TASK INSTRUCTIONS
Only the lines below, from the one with "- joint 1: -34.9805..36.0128" through the one with "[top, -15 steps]", are to be written out, exactly.

DATA SUPPLIED
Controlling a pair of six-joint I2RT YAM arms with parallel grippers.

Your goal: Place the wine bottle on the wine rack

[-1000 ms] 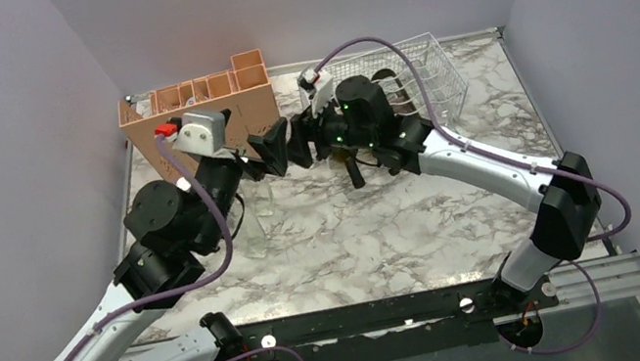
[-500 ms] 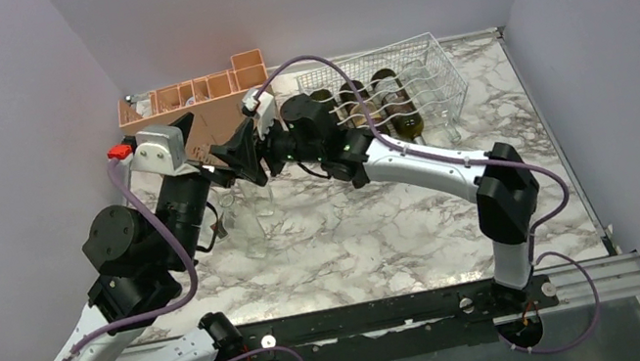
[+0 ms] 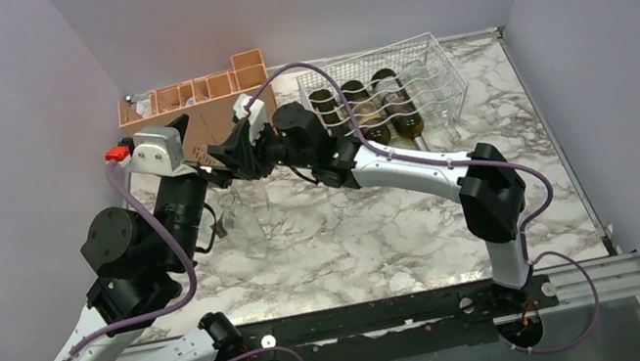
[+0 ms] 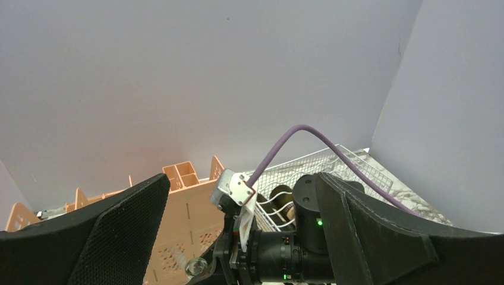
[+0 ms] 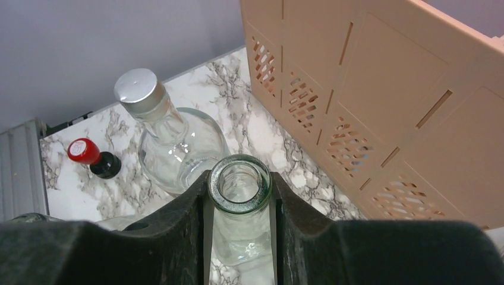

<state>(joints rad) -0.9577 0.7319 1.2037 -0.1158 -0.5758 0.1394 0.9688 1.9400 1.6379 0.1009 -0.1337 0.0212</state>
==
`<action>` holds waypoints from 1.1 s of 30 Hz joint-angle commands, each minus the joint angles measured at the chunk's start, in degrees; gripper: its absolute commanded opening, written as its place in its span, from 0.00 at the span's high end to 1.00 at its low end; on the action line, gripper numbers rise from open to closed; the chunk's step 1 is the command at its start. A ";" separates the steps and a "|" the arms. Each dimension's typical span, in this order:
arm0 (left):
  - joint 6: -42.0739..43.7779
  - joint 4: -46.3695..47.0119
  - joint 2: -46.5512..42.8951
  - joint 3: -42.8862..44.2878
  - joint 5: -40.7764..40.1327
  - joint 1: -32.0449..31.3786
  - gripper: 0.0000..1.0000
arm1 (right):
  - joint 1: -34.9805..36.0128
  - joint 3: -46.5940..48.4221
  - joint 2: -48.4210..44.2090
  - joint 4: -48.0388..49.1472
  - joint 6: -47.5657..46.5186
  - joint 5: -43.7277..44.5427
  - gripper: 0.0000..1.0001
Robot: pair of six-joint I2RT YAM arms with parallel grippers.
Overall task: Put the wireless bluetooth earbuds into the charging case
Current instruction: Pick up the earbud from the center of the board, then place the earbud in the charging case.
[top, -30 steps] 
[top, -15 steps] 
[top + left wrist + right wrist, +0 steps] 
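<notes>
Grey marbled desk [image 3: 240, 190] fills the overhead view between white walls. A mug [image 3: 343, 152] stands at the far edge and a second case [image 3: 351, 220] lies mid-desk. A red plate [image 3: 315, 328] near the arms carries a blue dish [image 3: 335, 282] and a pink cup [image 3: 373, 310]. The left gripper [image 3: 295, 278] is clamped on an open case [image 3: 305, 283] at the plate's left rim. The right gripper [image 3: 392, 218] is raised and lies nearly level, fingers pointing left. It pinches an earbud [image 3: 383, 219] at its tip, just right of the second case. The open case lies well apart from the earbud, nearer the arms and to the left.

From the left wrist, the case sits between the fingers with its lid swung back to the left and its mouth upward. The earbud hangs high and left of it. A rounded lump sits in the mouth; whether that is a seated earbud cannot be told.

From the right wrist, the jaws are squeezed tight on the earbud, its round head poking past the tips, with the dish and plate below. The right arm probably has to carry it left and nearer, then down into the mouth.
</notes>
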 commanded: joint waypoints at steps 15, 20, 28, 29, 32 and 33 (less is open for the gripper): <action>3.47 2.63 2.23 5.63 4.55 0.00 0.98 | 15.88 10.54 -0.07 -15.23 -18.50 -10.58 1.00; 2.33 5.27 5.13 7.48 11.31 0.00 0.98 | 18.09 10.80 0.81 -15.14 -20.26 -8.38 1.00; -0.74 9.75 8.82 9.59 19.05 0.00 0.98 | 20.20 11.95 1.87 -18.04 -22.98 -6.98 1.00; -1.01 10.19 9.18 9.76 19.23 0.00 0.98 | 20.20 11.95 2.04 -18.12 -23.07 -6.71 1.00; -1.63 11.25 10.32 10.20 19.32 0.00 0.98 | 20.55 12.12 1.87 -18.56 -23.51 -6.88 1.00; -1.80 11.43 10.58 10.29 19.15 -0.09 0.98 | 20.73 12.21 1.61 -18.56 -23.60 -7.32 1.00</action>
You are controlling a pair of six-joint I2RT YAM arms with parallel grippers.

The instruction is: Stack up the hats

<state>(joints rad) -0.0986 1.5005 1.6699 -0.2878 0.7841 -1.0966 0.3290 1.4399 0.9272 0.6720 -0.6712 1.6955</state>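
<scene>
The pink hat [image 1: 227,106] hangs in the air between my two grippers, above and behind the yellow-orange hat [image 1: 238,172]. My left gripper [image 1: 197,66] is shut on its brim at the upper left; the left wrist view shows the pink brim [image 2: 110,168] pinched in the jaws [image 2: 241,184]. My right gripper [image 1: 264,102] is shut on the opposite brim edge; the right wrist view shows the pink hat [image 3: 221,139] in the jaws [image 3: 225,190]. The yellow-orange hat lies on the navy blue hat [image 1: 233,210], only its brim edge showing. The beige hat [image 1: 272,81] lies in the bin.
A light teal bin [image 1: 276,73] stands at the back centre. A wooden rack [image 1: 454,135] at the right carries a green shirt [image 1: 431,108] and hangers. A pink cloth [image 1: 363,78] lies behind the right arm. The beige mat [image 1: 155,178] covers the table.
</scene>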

THE ANSWER
  - joint 1: -34.9805..36.0128
  - joint 3: -46.5940..48.4221
  - joint 2: -48.4210..44.2090
  - joint 4: -48.0388..49.1472
  - joint 6: -47.5657..46.5186
  - joint 5: -43.7277..44.5427
  - gripper: 0.0000..1.0001
Robot: pair of six-joint I2RT YAM arms with parallel grippers.
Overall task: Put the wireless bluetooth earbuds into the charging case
Current instruction: Pick up the earbud from the center of the board, then place the earbud in the charging case.
[top, -30 steps] 
[top, -15 steps] 

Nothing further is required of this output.